To some people, these ideas sound like science fiction. But mostly they are not. Several science policy experts say the former House speaker’s ideas are based in mainstream science. But somehow, Gingrich manages to make them sound way out there, taking them first a small step and then a giant leap further than where other politicians have gone.

Republican presidential candidate former House Speaker Newt Gingrich

Gingrich’s promise that “by the end of my second term we will have the first permanent base on the moon” got amped up in a recent debate in Florida, which lost thousands of jobs with the end of the space shuttle programme. By then, the lunar base had become a colony and even a potential state, and his moon ideas were ridiculed by rival Mitt Romney.

Returning to the moon and building an outpost there is not new. Until three years ago, it was U.S. policy and billions of dollars were spent on that idea.

Staying on the moon dates at least to 1969, when a government committee recommended that NASA first build a winged, reusable space shuttle followed by a space station and then a moon outpost. In 1989, President George H.W. Bush proposed going to the moon and staying there.

Sixteen years later, in 2005, his son, President George W. Bush, proposed a similar lunar outpost, phased out the space shuttle programme and spent more than $9 billion designing a return to the moon programme.

George Washington University space policy director Scott Pace, who was NASA’s associate administrator in the second Bush administration and is a Romney supporter, said the 2020 lunar base date Gingrich mentioned was feasible when it was proposed in 2005.

But it is no longer, felled by funding cuts and President Barack Obama’s decision to cancel the programme. Pace said it would be hard to figure out when NASA could get back to the moon, but that such a return is doable.

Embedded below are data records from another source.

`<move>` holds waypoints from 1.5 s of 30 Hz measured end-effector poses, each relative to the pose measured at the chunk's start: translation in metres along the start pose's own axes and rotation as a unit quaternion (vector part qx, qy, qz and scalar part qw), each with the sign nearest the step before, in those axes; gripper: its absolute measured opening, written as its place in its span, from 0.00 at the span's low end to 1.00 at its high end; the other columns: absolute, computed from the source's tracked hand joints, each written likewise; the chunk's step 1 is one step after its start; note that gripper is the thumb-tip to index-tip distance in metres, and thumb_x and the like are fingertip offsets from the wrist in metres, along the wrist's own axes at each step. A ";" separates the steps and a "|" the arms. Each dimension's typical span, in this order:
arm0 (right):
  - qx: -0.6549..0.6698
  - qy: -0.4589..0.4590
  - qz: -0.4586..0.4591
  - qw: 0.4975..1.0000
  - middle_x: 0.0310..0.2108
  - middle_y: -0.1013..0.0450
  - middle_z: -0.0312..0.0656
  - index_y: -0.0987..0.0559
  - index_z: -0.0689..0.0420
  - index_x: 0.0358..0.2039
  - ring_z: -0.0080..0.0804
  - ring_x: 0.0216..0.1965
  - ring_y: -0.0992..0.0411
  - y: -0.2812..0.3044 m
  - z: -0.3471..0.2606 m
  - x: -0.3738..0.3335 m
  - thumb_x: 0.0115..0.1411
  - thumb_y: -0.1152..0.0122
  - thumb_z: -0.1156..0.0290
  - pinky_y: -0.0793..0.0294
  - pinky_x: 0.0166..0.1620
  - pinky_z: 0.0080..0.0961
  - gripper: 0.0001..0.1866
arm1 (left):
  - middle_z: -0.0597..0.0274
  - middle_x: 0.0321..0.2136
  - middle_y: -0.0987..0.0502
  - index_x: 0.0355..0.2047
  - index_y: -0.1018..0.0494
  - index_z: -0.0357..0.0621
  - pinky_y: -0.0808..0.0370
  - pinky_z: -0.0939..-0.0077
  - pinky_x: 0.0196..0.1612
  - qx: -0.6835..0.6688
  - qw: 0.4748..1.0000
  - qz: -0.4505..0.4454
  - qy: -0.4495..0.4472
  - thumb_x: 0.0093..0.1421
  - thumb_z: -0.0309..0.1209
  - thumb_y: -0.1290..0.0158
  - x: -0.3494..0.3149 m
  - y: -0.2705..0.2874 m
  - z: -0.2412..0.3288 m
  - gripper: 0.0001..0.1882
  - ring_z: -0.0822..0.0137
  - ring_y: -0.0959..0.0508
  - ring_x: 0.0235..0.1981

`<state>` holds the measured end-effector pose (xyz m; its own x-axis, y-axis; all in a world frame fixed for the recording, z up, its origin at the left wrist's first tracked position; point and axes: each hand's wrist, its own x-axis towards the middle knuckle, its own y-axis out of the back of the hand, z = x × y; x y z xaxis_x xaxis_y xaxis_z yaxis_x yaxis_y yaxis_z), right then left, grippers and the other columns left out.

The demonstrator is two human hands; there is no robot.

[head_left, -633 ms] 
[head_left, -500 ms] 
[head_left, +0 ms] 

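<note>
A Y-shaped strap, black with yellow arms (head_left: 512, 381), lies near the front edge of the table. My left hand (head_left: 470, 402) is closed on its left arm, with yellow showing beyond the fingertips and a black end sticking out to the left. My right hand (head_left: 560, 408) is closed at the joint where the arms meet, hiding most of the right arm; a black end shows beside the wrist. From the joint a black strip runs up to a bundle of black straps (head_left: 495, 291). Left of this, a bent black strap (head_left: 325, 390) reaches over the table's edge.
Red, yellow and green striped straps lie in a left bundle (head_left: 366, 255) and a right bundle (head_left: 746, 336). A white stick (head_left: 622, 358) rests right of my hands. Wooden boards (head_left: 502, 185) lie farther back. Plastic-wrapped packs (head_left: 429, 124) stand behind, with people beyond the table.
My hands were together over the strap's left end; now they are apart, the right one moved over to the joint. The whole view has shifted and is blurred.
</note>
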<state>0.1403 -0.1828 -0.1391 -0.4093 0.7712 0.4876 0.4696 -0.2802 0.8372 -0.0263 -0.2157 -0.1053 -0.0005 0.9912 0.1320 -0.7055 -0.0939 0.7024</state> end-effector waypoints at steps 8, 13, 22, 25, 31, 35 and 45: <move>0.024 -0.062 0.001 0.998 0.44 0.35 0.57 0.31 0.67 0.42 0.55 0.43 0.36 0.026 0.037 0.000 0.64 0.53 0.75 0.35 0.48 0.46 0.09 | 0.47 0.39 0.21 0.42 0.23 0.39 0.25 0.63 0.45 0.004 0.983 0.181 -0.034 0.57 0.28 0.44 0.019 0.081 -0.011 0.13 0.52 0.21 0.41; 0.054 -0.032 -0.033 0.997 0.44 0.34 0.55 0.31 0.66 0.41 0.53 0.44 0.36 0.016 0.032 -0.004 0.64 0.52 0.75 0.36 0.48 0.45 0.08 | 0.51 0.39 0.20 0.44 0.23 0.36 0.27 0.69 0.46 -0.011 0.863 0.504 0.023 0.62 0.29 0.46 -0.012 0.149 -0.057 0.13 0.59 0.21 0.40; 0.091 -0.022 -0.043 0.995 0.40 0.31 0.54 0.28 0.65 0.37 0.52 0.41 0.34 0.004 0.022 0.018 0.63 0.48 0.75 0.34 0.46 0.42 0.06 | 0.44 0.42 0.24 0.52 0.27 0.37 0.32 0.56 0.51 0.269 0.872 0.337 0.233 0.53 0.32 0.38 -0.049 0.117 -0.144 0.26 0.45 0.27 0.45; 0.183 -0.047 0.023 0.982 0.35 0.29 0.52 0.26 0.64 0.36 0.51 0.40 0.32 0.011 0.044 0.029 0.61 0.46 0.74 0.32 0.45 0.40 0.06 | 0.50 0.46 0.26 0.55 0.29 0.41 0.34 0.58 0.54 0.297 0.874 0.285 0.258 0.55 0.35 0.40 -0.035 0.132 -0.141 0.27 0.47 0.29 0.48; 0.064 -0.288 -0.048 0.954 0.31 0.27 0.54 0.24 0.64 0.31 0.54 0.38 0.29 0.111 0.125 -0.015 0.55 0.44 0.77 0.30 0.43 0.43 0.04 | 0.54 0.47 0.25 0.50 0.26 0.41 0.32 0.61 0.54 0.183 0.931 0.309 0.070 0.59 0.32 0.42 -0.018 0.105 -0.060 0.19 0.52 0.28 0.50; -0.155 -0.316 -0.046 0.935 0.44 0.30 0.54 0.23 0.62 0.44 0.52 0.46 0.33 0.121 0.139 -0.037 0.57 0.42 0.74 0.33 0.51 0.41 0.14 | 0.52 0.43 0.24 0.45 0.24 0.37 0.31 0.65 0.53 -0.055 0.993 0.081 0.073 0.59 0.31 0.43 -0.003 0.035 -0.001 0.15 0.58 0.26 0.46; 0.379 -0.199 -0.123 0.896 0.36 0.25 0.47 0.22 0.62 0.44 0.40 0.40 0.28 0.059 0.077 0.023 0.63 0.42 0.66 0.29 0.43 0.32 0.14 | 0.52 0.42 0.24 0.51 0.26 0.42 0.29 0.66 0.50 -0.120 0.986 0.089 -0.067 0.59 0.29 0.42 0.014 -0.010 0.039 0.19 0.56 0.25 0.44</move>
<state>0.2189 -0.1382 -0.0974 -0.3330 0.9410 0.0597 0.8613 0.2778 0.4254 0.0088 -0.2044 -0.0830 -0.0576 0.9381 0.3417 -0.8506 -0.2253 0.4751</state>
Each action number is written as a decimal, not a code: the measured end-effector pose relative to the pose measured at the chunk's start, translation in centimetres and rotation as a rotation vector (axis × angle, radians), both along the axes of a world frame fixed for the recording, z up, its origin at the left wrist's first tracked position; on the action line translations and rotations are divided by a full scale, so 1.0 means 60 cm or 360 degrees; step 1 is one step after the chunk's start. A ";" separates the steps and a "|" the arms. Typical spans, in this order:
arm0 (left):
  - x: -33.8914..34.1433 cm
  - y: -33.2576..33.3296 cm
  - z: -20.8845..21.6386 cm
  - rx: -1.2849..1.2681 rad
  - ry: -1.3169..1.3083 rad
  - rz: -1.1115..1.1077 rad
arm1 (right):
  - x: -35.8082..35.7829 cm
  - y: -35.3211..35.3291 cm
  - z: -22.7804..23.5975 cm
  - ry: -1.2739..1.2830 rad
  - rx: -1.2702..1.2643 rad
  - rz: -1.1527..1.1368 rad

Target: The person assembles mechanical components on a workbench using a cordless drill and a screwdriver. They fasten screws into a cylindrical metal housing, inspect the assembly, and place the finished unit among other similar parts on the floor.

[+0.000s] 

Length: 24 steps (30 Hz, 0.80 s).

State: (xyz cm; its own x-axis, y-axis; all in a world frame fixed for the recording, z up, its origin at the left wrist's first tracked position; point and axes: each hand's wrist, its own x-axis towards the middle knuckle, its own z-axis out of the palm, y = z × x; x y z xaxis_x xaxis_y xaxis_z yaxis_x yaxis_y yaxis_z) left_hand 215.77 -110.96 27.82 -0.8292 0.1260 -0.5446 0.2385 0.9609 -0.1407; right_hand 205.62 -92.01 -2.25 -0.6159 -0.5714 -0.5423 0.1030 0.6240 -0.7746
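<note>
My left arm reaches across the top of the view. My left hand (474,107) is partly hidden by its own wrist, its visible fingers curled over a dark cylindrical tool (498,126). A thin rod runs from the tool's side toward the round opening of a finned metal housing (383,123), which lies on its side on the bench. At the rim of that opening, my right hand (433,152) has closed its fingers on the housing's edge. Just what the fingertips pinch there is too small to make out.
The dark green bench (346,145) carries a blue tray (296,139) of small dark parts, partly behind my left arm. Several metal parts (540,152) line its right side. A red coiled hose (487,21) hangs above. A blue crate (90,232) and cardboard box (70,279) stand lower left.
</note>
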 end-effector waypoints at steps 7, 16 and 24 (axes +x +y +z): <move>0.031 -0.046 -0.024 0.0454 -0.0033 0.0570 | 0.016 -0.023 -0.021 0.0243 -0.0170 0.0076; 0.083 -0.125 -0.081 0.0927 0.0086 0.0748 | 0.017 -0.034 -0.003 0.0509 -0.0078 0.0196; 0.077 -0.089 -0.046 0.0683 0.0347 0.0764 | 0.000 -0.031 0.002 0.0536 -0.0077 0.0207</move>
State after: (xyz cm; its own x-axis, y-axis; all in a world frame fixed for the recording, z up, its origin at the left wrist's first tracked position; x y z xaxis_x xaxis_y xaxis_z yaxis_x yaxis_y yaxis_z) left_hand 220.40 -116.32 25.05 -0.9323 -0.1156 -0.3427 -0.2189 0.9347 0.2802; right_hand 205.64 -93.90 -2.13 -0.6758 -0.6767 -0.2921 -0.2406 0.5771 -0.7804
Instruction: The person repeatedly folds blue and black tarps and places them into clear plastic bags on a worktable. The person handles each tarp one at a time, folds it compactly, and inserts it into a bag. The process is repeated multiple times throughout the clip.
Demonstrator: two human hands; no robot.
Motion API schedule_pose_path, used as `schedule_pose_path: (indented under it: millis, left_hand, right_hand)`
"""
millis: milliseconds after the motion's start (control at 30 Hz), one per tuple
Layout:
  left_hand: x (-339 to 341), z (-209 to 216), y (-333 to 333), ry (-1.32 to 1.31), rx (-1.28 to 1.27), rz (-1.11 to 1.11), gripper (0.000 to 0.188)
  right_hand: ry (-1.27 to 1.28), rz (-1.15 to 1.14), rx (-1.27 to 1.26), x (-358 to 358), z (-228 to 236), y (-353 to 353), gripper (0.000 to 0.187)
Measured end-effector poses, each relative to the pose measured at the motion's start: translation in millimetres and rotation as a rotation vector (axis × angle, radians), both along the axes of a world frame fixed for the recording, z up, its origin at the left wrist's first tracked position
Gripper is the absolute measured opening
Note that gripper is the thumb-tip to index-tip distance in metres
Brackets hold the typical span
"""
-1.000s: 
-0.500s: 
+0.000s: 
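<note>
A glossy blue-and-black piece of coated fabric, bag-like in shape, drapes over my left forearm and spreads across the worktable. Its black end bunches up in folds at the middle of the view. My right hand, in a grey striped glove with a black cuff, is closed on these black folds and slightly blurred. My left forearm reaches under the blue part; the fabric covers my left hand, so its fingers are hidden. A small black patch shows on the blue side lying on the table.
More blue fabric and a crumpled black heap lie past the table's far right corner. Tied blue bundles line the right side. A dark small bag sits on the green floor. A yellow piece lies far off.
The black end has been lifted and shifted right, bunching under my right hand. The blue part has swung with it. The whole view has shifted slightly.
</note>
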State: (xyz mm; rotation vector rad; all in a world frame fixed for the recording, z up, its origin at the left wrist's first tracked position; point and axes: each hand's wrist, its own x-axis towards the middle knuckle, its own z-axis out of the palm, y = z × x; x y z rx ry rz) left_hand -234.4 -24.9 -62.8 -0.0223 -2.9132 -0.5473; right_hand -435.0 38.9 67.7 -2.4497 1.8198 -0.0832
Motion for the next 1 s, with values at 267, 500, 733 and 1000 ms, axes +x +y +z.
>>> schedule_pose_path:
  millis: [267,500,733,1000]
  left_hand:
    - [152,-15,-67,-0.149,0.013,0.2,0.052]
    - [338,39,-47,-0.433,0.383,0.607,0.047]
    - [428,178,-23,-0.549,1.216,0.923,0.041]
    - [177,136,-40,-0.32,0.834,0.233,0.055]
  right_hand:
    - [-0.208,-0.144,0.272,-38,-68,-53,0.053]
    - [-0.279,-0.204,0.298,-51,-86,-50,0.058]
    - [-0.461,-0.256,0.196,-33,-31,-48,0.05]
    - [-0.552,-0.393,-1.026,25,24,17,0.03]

What kept killing return-to-the moon plans were the costs, starting in 1969. The proposal died 20 years later when the price tag was released: more than $700 billion in current dollars. The second President Bush’s plans started running into problems due to insufficient funding. After a special commission said those plans were not sustainable, Obama cancelled the return-to-the-moon programme. Instead, he ordered NASA to aim astronauts toward an asteroid and eventually Mars, something many space experts say is even more ambitious.

“Some of you may like it and you may dislike it, but I gave the boldest explanation of going into space since John F. Kennedy in 1961,” Gingrich said this week in Florida. “I believe in an America of big ideas and big solutions. I believe if we unleash the American people we will rebuild the
American dream.”

In Florida, nearly all the Republican presidential candidates promoted private companies sending astronauts into space. Several companies are building private spaceships. Commercial space companies taking over the job of getting Americans into low Earth orbit is a cornerstone of the Obama space plan. But, again, money has been an issue.

For example, NASA received $406 million in its current budget for private space programmes. Obama had asked Congress for $805 million.

Neal Lane, former head of the National Science Foundation and White House science adviser during the Clinton administration, said Gingrich’s proposals aren’t crazy, although he may disagree with some of them. Gingrich’s ideas and actions are “very pro-science,” said Lane, who credited Gingrich with protecting federal science research from budget cuts in the 1990s.

“He’s on the edge of mainstream thinking about big science. Except for the idea of establishing a colony on the moon, it’s not over the edge,” added Syracuse University science policy professor Henry Lambright.